I had a massive smile on my face as I read the email. It came from a reader who had commented on an article a few weeks prior. The article had resonated with her, and she said she was going to follow the advice I had given.

To be honest, when I read her original comment, I was happy but thought it was a nice throwaway line. Just to let me know, she liked my article.

“Thanks for the article. I’m going to try this advice.”

It made me feel good. When I pound away on a laptop at a volume that disturbs my snoring dog, it is in the hope it will entertain and educate the reader. And possibly make me a few dollars.

I replied back to her.

Glad you liked the article. Let me know how you go with this process.

I have written similar replies to many of my comments. But this time, the person actually did follow up and get back to me with an update. She told me the article’s impact on her and what changes she had implemented based on my advice.

My words actually had made a difference to somebody. I was jumping around the room with excitement.

The writer’s oath

Writers have a lot of responsibility on or shoulders. So often, our words are taken as gospel — even if they are not. If other occupations have to take an oath, maybe we should as well.

I solemnly swear on my copy of On Writing Well to only write what is true, what is entertaining, and what will actually benefit the reader. I will not be self-serving. And I promise not to ever write about how much I earn.

So help me, Hemingway.

Writers are always advised to show, don’t tell. The advice is to allow the reader to experience the story through action, words, and feelings rather than through a basic summary and description.

I’d like to add a second part to that piece of advice on the back of the writer’s oath.

Tell your tax advisor what you earn, show your readers what they can learn.
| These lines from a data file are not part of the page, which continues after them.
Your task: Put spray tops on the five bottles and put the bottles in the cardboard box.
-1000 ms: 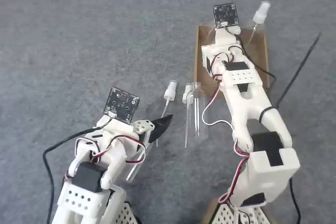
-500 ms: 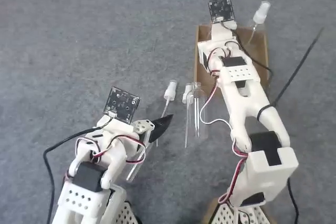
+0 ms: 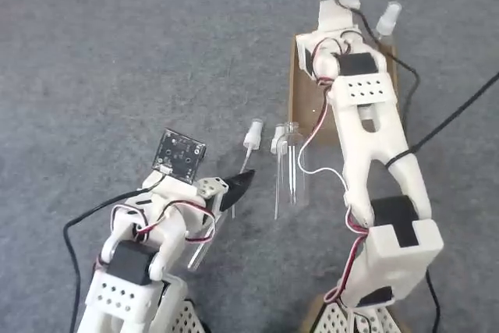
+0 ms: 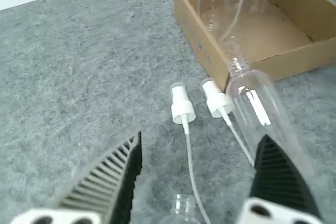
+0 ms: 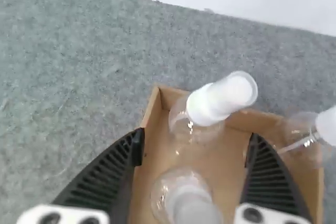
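Since a second ago my right arm has stretched farther toward the top of the high view, and its wrist board now sits at the upper edge, beyond the cardboard box. The left arm has not shifted. The right gripper hangs over the box in the upper right of that view with its jaws spread wide. A capped bottle stands between them with a gap on each side, so I judge it has been set down and let go. Two more bottles stand near it inside the box, so three appear packed. The left gripper, at the lower left of the high view, is also spread and holds nothing. Ahead of it, at centre frame on the grey mat, lie two loose spray tops, their thin tubes trailing toward the lower edge. Just beside them an open bottle lies on its side. Another uncapped bottle neck sits right under the left jaws, and I think it is likely the next one to grip for capping.
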You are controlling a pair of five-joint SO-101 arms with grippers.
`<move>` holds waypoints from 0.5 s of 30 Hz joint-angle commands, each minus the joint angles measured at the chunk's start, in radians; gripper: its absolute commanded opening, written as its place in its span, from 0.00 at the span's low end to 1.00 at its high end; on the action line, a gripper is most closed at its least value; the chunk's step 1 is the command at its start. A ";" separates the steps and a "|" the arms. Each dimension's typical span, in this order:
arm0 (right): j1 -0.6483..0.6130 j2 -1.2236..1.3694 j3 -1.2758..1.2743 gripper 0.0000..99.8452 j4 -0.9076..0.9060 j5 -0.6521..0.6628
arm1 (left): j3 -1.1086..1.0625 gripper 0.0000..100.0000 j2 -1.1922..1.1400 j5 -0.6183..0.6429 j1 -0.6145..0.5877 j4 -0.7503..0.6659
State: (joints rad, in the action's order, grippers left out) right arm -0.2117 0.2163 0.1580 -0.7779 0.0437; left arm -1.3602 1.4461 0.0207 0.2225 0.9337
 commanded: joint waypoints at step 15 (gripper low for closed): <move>-0.022 -0.472 0.074 0.24 -0.466 -0.008 | 0.018 0.32 0.021 -0.005 -0.081 -0.020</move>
State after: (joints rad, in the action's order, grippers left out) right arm -0.2148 -0.1412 0.1642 -1.1293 0.0437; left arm -1.3602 1.4461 0.0207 0.1979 0.9337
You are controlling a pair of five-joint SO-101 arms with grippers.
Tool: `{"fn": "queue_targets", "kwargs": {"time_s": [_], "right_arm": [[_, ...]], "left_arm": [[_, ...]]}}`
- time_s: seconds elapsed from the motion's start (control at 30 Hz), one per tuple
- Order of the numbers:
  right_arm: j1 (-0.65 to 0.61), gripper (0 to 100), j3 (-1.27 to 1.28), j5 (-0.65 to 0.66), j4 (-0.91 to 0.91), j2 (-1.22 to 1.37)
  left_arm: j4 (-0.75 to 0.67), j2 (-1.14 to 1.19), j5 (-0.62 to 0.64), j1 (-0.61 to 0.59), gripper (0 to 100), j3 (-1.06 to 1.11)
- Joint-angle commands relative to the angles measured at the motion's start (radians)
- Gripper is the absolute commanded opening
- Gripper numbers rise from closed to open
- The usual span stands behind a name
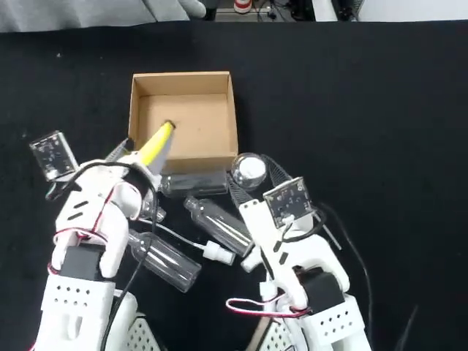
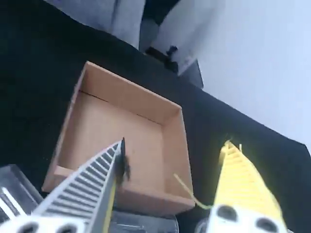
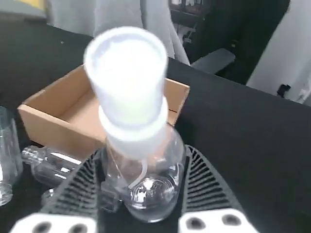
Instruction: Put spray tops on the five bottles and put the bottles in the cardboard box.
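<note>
Though busy with bottles, black table; pale wall.

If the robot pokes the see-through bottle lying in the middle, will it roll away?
The middle bottle is round and lies on its side, so it would probably roll. It looks empty, so it is likely light and easy to shove. Its smooth, shiny side may slip in a grip.
</note>
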Motion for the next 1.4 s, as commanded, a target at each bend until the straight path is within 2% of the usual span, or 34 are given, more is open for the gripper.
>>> {"fn": "queue_targets", "kwargs": {"time_s": [0.0,0.17,0.4,0.67,0.83,0.97,1.17,1.27,1.37], "right_arm": [[0.046,2.8,-0.007,0.0,0.012,-0.027],[0.054,2.8,-0.007,-0.002,0.012,-0.027],[0.052,2.8,-0.005,-0.002,0.012,-0.027],[0.051,2.8,0.01,-0.005,0.012,-0.027],[0.052,2.8,0.015,-0.006,0.012,-0.027],[0.054,2.8,0.015,-0.006,0.012,-0.027],[0.049,2.8,0.024,-0.011,0.012,-0.027],[0.049,2.8,0.018,-0.075,0.012,-0.027],[0.049,2.9,0.016,-0.086,0.006,-0.027]], "left_arm": [[0.005,-0.015,0.008,-0.061,29,-0.031],[0.005,-0.015,0.006,-0.133,28,-0.004],[-0.003,-0.015,-0.11,-0.217,14,0.042],[0.003,-0.015,-0.12,-0.311,12,0.088],[0.0,-0.015,-0.117,-0.311,11,0.14],[-0.003,-0.015,-0.121,-0.311,2,0.159],[-0.003,-0.015,-0.12,-0.309,3,0.191],[-0.005,-0.015,-0.12,-0.309,3,0.219],[-0.005,-0.015,-0.121,-0.311,3,0.236]]}}
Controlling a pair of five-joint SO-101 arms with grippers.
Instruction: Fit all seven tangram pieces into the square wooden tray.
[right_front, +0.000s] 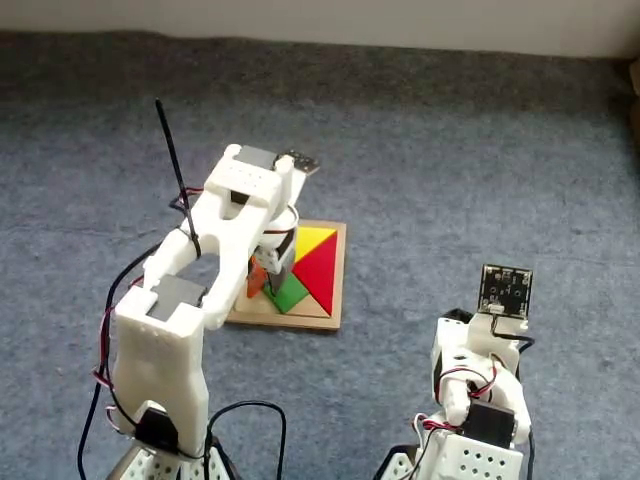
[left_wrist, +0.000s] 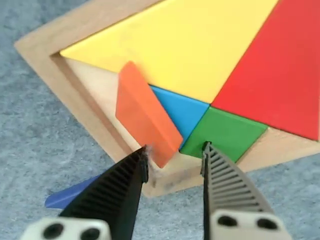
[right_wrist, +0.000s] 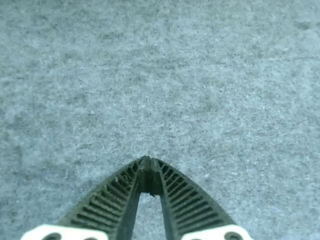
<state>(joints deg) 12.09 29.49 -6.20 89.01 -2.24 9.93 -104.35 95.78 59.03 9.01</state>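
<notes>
Left arm (right_front: 200, 270): stretched across the table, its wrist over the tray's left half in the high view.
Left gripper (left_wrist: 175, 149): the fingers (left_wrist: 125, 185) are spread – a clear gap between the tips – just above the tray's near rim, clamping nothing.
Loose blue piece (left_wrist: 65, 198): flat on the table outside the tray, beside one finger. The arm covers this spot in the high view.
Orange piece (left_wrist: 142, 117): a parallelogram, tilted rather than seated. Its long axis runs from the yellow triangle's edge towards the rim by the fingertips, and its lower end is at one fingertip.
Tray (left_wrist: 40, 55): wooden and square, with bare wood beside the orange piece.
Seated pieces: yellow triangle (left_wrist: 190, 45), red triangle (left_wrist: 280, 75), small blue triangle (left_wrist: 182, 110) and green piece (left_wrist: 225, 132) lie flat, edges meeting.
Right arm (right_front: 480, 390): folded back, well apart from the tray.
Right gripper (right_wrist: 148, 161): fingers pressed together at the tips – nothing between them – above the grey table (right_wrist: 150, 75).
</notes>
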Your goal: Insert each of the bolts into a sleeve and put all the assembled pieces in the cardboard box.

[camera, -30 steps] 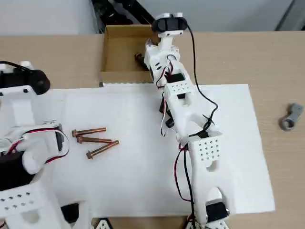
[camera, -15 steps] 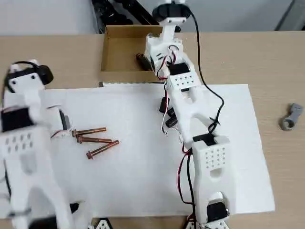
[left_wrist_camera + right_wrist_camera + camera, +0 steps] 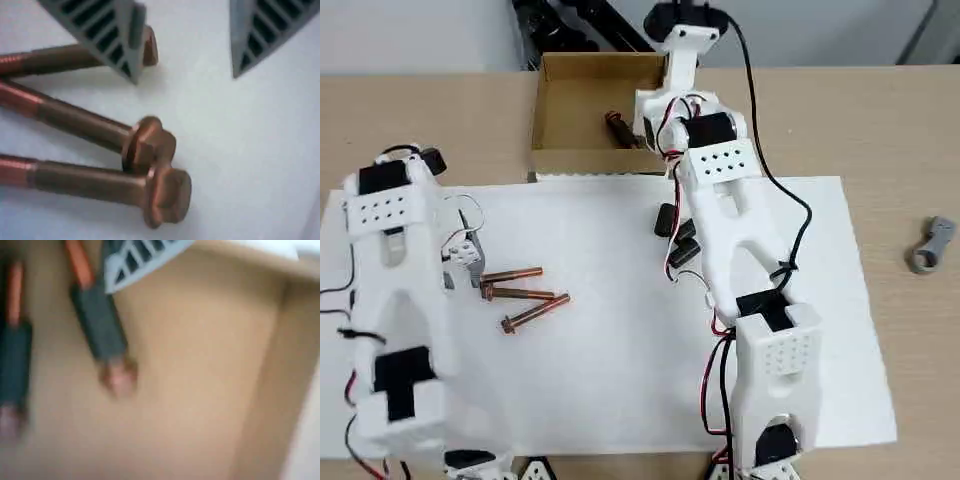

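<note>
Swinging in from 7 o'clock, the left gripper point(image 3: 184, 75) had come down wide open at the bolts point(image 3: 520, 295) at 9 o'clock, one jaw beside the topmost head, seemingly to pick it. The right gripper point(image 3: 642, 128) hung over the box point(image 3: 545, 110) at 11 o'clock. Its grip was unreadable, and two assembled pieces point(image 3: 97, 325) lay inside.

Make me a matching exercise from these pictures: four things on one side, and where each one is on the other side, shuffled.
Things
1. loose bolts
2. sleeved bolts
3. grey part
4. left hand

Places
A. on the bare table, off the white sheet
B. open, just over bolt heads
C. inside the cardboard box
D. lying on the white sheet

Pairs: 1-D, 2-C, 3-A, 4-B.
</note>
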Robot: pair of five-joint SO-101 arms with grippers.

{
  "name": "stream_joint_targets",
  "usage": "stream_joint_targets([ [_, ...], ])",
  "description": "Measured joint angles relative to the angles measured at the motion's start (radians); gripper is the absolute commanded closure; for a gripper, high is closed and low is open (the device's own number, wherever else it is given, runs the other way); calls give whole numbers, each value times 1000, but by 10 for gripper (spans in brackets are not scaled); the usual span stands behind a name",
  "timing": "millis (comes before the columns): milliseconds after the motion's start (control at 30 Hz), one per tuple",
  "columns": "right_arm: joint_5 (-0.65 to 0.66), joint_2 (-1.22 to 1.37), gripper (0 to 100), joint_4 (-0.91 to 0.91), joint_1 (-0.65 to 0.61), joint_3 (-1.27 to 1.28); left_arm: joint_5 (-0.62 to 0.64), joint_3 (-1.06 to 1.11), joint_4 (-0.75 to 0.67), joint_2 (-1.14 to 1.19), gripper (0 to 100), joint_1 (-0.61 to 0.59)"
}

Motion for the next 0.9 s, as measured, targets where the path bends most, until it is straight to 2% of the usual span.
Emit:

Laptop beats pen beats sword

Some of us write for ourselves. Some of us write for money. A few of us aren’t human and are AI robots typing articles.

No matter which category you fall into, you should remember you need to write for the reader. They are the ones who give us views, comments, claps, likes, tips, and money. So we have an obligation to them.

Our words are powerful — the pen is mightier than the sword, and I figure using a laptop has to be worth about ten pens. Which makes the laptop and the content we produce the equivalent of ten swords.

A lot of us peddle advice. While some of it is good, a lot of it is regurgitated, templated rubbish. When we do that, we let not only ourselves down but our readers down.

Readers may read our work and be tempted to follow our advice. Use your ten swords wisely.

Success brags are dead — and everyone needs to know it

I make money from writing. How much do I earn?

Does it really matter? Would any of you care if I wrote an article outlining my earnings? Sure it would get a load of views from other writers wanting to see how I made money. But it would offer nothing of substance to my readers.

Yet this seems to be the preferred measurement of success for writers. Earning money and then telling others how much they made. It’s been done to death, and it is boring. The IRS might be impressed and want to click and read — the rest of us, not so much.

Do you know what would be a far better article?

I Helped 3 Readers Improve Their Lives By

How 1 Minor Change Helped This Follower

3 Real-Life Outcomes From

Ok, those headlines may suck, but it’s the content that follows that matters. I would read all three of those articles — crappy headline notwithstanding. I won’t read a single article talking about earnings.

The feedback and gratitude we receive from our readers should be our motivation.

Share those stories. Tangible outcomes are more interesting than dollars.

Your readers could be improving your health

Getting a positive comment can help motivation and boosts confidence.

I get a rush of dopamine when someone tells me how much they got out of my article. I don’t get that same rush when I see an extra $100 in my account.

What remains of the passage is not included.